TASK TO COMPLETE: Make an exact transcript of the lines in the data below, starting with the one containing "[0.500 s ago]" and going on through the one containing "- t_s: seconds", with both included and the pictures left out.
──────── GIVEN RECORDS ────────
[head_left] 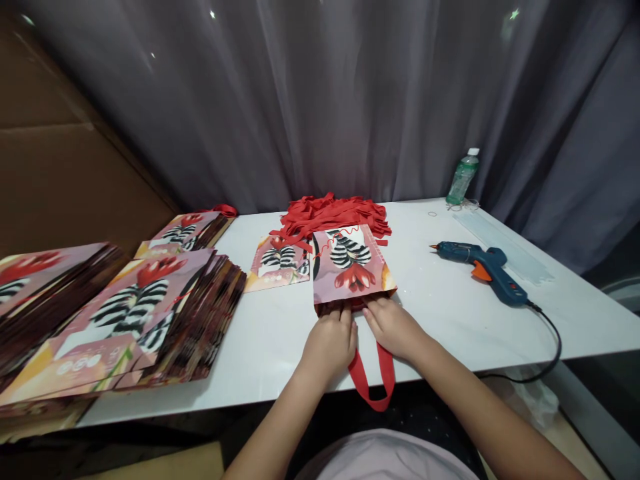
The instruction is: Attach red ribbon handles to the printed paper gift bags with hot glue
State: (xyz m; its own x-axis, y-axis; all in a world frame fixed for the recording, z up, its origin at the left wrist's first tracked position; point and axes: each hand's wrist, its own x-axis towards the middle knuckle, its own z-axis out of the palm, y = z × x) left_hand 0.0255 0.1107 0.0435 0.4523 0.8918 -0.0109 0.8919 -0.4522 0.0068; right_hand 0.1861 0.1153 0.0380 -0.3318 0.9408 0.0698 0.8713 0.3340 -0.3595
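Observation:
A printed paper bag lies flat on the table with its mouth toward me. It has a zebra-striped figure and a red flower, upside down from here. A red ribbon handle loops out of the mouth and hangs over the table's front edge. My left hand reaches into the left of the mouth, fingers stretched out and tips hidden inside. On the right side, my right hand does the same, its extended fingers partly covered by the bag. Neither hand visibly grips anything.
Red ribbon strips are heaped behind the bag, beside another flat bag. Stacked bags cover the left. A blue glue gun with a cord lies right, near pale glue sticks and a green bottle.

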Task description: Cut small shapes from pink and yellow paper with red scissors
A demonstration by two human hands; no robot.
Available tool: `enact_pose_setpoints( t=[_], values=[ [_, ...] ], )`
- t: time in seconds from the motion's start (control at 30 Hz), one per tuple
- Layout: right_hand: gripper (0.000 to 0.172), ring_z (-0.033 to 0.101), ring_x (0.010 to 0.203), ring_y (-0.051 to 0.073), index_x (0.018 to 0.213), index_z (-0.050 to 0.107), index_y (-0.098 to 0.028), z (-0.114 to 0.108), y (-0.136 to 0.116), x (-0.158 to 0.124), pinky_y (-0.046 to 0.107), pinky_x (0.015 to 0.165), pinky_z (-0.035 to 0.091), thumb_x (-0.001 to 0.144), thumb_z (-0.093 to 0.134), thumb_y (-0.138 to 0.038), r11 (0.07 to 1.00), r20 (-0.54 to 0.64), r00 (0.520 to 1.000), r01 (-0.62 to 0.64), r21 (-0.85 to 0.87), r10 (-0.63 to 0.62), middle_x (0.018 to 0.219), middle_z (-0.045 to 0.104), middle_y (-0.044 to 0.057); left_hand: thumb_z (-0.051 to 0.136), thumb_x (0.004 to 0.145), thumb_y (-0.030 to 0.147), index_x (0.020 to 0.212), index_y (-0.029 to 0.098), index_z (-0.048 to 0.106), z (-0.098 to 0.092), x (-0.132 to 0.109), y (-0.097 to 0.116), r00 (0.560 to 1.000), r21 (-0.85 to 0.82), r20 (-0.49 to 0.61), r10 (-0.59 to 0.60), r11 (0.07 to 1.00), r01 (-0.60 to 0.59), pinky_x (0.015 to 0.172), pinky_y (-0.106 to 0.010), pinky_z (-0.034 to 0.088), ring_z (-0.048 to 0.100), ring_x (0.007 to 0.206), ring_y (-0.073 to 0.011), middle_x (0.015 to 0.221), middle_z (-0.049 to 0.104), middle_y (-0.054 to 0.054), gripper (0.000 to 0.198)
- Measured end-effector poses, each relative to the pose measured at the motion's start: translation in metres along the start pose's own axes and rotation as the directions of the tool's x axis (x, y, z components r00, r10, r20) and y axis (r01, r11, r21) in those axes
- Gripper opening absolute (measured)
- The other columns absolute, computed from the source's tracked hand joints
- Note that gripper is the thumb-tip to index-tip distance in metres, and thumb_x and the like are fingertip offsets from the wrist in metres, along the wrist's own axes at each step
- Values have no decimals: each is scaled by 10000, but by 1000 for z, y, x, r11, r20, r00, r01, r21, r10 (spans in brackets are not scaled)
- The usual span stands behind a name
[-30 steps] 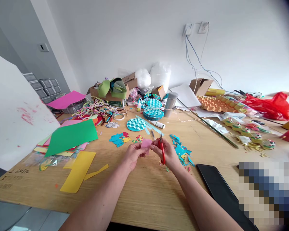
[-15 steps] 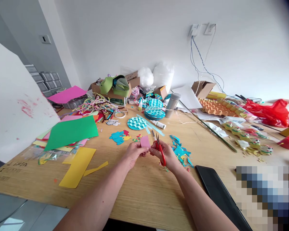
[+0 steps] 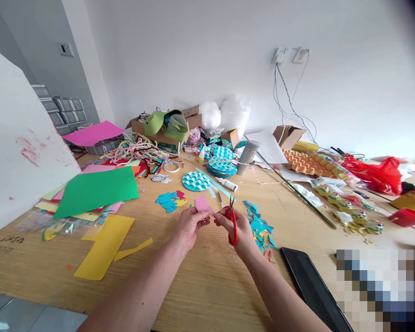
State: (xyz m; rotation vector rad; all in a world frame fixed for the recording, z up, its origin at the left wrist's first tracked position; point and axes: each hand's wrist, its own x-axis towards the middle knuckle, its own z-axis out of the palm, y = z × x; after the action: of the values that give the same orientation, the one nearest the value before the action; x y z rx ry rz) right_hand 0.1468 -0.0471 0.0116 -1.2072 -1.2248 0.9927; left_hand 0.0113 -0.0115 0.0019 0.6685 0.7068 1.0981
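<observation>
Evidently, the left hand [image 3: 189,227] pinches the pink paper [image 3: 202,203] between thumb and fingers, steadying it above the table [image 3: 200,290]. The right hand [image 3: 241,228] curls round the scissors [image 3: 233,229], blades pointing away, perhaps freeing its fingertips for the paper's edge. Blue cutouts [image 3: 166,202] and scraps [image 3: 262,224] lie apart, seemingly sorted.
</observation>
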Motion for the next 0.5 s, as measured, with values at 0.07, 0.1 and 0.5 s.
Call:
enact_pose_setpoints(
  t=[0.07, 0.1, 0.5],
  values=[
    [385, 585, 650, 181, 754, 587, -188, 1, 3, 0, 301, 639, 473, 669, 761, -520, 999, -36, 999, 1, 39, 1, 703, 633, 28, 810, 519, 223, 659, 115, 701, 0, 0, -1, 999, 18, 8, -33, 999, 32, 657, -256, 430, 573, 642, -119, 688, 671, -55, 209],
    [385, 582, 636, 181, 742, 578, -193, 1, 4, 0, 304, 632, 472, 664, 759, -524, 999, -42, 999, -11, 47, 12, 694, 632, 27, 811, 521, 226, 653, 116, 695, 0, 0, -1, 999, 27, 18, -52, 998, 51, 651, -256, 427, 568, 629, -117, 673, 663, -50, 207],
    [411, 612, 685, 203, 759, 577, -192, -7, 4, -9, 303, 631, 489, 746, 659, -595, 996, 33, 999, 41, -76, -38, 715, 637, 52, 818, 498, 243, 627, 104, 693, -2, 0, 4, 995, 121, 24, -97, 988, 93, 607, -266, 423, 549, 578, -114, 631, 644, -51, 226]
  ],
)
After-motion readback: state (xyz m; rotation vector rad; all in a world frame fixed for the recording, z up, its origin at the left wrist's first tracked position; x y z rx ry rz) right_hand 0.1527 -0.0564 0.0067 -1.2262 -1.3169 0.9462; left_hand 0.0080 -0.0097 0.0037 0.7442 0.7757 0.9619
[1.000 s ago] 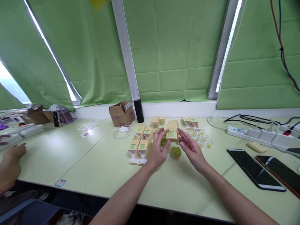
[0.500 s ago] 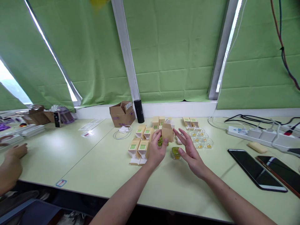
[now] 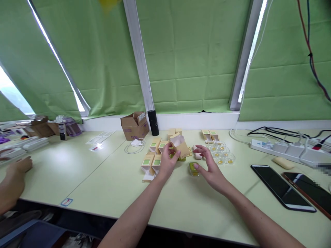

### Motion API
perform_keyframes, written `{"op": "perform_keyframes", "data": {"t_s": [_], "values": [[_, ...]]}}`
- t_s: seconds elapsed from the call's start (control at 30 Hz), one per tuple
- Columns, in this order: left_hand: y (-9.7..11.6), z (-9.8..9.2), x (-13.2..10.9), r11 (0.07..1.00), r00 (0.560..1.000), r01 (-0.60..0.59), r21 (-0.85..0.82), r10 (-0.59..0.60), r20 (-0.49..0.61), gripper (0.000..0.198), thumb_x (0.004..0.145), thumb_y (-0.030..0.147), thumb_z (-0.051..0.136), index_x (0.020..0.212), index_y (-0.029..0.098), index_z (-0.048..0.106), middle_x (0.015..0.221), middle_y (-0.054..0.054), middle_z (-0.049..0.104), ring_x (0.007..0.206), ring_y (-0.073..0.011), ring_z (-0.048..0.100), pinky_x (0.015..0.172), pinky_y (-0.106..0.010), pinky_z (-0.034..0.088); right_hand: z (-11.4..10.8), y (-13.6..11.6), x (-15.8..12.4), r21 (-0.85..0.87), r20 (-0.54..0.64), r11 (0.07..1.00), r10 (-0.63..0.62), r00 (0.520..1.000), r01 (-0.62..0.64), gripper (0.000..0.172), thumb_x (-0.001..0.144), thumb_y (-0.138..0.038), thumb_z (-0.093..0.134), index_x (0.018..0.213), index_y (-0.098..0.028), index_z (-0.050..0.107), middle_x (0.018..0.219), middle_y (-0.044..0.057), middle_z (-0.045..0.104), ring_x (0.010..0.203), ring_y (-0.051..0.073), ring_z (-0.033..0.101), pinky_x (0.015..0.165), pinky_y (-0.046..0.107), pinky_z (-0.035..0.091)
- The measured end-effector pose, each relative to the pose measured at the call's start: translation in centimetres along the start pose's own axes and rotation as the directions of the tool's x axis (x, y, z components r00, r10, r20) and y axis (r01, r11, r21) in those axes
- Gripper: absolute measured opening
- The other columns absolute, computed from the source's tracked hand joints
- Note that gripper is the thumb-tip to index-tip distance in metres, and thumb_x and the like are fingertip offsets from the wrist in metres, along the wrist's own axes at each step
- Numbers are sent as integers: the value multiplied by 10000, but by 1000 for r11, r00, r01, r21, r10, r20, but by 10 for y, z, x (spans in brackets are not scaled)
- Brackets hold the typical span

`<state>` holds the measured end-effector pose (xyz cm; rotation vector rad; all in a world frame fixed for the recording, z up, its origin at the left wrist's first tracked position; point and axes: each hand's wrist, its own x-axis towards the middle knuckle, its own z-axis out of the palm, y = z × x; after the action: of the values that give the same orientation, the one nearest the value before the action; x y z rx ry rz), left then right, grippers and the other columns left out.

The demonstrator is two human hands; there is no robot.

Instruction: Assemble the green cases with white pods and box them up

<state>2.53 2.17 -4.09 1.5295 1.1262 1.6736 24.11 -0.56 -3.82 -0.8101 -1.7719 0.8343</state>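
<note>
My left hand [image 3: 169, 161] grips a small cardboard box [image 3: 182, 147], tilted, its white inside showing at the top. My right hand [image 3: 209, 168] is open, fingers spread and curved, beside a small clear container with a green lid [image 3: 193, 168] on the table. Left of my left hand stand several open cardboard boxes with green labels [image 3: 148, 162]. Behind my right hand are several clear cups with yellow contents [image 3: 219, 155] and a small whitish item [image 3: 198, 156]. Other green items behind the held box are partly hidden.
Farther back are a large carton [image 3: 134, 126], a black cylinder [image 3: 153, 123] and a coiled white cable [image 3: 134, 146]. Two phones [image 3: 283, 187] and a power strip [image 3: 287, 148] lie at the right. Another person's hand [image 3: 22, 165] rests at the far left.
The box in my left hand has tilted, bringing its white inside into view. My left hand has shifted slightly left, and my right fingers have curled closer to the green-lidded container.
</note>
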Motion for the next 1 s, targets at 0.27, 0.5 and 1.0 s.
{"op": "perform_keyframes", "data": {"t_s": [0.27,0.5,1.0], "values": [[9,-17,9,978,996,21,205,-38,76,533,714,276,816,1217,167,678,1182,-101,713,1091,-271,628,928,-373,475,-4,19,8,-470,63,874,176,982,-126,455,777,-256,724,1226,-268,656,1212,52,739,1136,316,617,1012,487,420],[14,-15,7,962,983,7,274,-57,174,477,704,204,767,1173,150,698,996,-62,717,910,-216,621,796,-318,459,2,21,8,-617,51,775,213,976,-137,401,765,-193,732,1162,-258,729,1214,69,758,1161,322,620,967,429,404],[26,-16,-4,899,857,-69,432,-168,488,747,680,164,825,1368,221,541,1261,-120,654,1119,-300,629,981,-440,503,-11,22,14,-737,-24,648,256,966,-190,366,786,-227,761,1151,-249,754,1143,87,782,1142,338,620,920,396,398]]}}
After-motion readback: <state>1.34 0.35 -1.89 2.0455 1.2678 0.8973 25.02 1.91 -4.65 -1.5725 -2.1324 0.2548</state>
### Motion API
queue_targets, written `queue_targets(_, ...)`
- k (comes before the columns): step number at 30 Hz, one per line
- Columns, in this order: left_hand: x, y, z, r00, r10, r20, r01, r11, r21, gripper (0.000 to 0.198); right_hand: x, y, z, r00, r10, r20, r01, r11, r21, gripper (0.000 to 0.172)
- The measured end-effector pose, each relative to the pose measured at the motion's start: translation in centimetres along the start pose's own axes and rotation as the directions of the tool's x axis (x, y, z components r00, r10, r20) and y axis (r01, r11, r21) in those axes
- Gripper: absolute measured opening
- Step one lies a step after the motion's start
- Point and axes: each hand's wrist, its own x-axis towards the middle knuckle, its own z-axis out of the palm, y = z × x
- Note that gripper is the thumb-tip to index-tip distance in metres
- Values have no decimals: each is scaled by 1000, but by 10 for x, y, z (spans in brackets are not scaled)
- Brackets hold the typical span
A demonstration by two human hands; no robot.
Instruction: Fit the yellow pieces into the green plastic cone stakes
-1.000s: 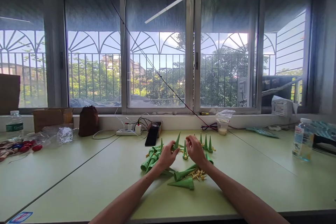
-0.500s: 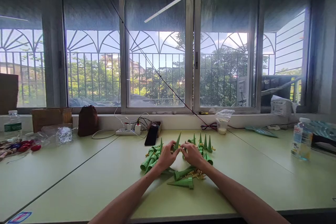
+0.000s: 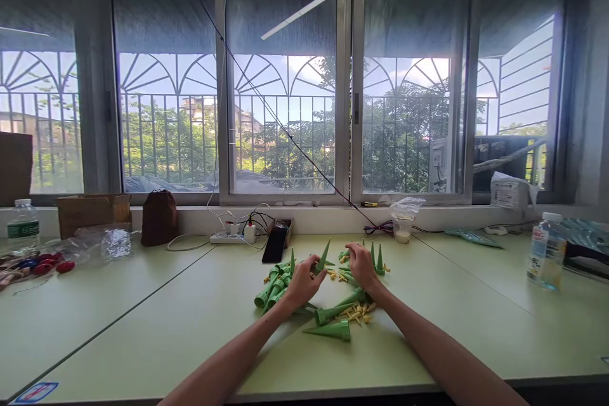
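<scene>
My left hand (image 3: 305,279) is closed around the lower part of a green cone (image 3: 324,255), whose pointed tip stands up above the fingers. My right hand (image 3: 362,265) is over the back right group, its fingers bent together; whatever they hold, if anything, is hidden. Just beyond it, other green cones (image 3: 380,262) stand upright with small yellow pieces at their bases. Beside my left hand lies a pile of green cones (image 3: 273,292). Loose yellow peg-like pieces (image 3: 358,313) lie between my forearms, next to a green cone on its side (image 3: 333,330).
A black phone (image 3: 275,245) and a white power strip (image 3: 228,239) with cables are at the back. A plastic cup (image 3: 403,228) stands near the sill. To the right is a bottle (image 3: 545,252); red beads (image 3: 47,261) and a brown pouch (image 3: 160,219) are left.
My right hand has moved away from the cone in my left hand, to the right, over the standing cones. The left hand has stayed in place with its cone.
</scene>
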Motion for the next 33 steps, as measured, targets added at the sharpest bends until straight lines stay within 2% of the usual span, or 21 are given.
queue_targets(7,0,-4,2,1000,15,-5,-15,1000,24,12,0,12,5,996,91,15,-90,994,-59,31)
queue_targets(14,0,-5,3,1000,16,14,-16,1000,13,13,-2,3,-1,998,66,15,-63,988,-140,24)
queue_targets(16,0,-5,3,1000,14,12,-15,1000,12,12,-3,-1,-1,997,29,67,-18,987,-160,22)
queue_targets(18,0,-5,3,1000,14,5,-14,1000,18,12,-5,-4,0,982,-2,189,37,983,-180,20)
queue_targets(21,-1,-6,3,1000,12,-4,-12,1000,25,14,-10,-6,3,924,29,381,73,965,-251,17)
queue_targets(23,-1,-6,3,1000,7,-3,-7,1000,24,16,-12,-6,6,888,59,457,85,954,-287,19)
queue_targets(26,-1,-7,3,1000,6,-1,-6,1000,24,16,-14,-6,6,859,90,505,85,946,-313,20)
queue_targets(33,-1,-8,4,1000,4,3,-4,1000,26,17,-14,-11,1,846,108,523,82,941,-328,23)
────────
PROBLEM SOLUTION:
[0.500 s ago] 
[now] 

### Motion API
perform_keyframes, written `{"op": "perform_keyframes", "data": {"t_s": [_], "values": [[_, ...]]}}`
- t_s: seconds elapsed from the call's start (control at 30 Hz), one per tuple

Work on this exercise has concluded.